▶ _Given data_
<<<<

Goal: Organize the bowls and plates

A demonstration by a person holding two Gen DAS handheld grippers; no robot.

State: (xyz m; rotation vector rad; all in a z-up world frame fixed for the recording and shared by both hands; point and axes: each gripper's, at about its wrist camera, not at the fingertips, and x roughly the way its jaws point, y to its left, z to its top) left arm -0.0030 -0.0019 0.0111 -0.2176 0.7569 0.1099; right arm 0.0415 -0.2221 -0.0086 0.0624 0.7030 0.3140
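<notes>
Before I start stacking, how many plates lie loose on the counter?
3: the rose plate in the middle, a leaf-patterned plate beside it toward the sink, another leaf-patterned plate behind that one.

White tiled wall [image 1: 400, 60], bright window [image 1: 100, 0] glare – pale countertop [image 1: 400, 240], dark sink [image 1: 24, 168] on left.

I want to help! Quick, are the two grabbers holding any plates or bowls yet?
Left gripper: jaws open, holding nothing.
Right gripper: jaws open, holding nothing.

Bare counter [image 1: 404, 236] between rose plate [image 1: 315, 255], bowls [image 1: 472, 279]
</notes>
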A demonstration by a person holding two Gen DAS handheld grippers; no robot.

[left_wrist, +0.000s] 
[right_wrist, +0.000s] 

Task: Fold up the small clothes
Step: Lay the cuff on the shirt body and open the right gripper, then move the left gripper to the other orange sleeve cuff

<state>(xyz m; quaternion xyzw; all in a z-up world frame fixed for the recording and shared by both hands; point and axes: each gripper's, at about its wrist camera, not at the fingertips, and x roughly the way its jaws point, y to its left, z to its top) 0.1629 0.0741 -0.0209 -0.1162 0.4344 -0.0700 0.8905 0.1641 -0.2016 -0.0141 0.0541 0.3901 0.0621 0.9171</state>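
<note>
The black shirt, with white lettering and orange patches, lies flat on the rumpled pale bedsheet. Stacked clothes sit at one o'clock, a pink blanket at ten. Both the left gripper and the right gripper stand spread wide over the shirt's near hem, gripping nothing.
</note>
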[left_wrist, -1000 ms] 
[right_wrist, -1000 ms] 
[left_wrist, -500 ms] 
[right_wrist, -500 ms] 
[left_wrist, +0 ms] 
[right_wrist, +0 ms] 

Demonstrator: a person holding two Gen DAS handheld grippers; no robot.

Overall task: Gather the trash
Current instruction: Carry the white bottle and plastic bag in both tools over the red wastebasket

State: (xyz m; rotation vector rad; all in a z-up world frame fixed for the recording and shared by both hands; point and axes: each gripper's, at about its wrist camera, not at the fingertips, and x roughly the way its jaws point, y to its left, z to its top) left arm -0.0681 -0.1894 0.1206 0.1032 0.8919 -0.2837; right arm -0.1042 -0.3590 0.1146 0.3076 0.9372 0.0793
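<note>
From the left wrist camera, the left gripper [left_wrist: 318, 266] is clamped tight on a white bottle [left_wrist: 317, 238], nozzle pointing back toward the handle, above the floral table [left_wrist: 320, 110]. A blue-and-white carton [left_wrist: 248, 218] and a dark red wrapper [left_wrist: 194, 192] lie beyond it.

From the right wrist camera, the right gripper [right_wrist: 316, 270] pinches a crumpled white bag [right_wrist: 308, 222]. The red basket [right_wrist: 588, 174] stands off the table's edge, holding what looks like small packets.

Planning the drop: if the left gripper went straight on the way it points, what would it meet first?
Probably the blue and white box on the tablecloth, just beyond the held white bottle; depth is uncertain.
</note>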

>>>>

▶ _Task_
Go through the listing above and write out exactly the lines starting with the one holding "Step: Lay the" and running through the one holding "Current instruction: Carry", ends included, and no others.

▶ _The answer_
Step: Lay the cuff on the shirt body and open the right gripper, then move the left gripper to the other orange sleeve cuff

<state>(xyz m; quaternion xyzw; all in a z-up world frame fixed for the recording and shared by both hands; point and axes: each gripper's, at about its wrist camera, not at the fingertips, and x roughly the way its jaws point, y to its left, z to its top) 0.1629 0.0741 -0.0209 -0.1162 0.4344 -0.0700 0.8905 0.1641 -0.2016 -0.0141 0.0541 0.3901 0.0621 0.9171</state>
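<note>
The black shirt, with white lettering and orange patches, lies flat on the rumpled pale bedsheet. Stacked clothes sit at one o'clock, a pink blanket at ten. Both the left gripper and the right gripper stand spread wide over the shirt's near hem, gripping nothing.
</note>
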[left_wrist, -1000 ms] 
[right_wrist, -1000 ms] 
[left_wrist, -500 ms] 
[right_wrist, -500 ms] 
[left_wrist, +0 ms] 
[right_wrist, +0 ms] 

Demonstrator: a person holding two Gen DAS handheld grippers; no robot.

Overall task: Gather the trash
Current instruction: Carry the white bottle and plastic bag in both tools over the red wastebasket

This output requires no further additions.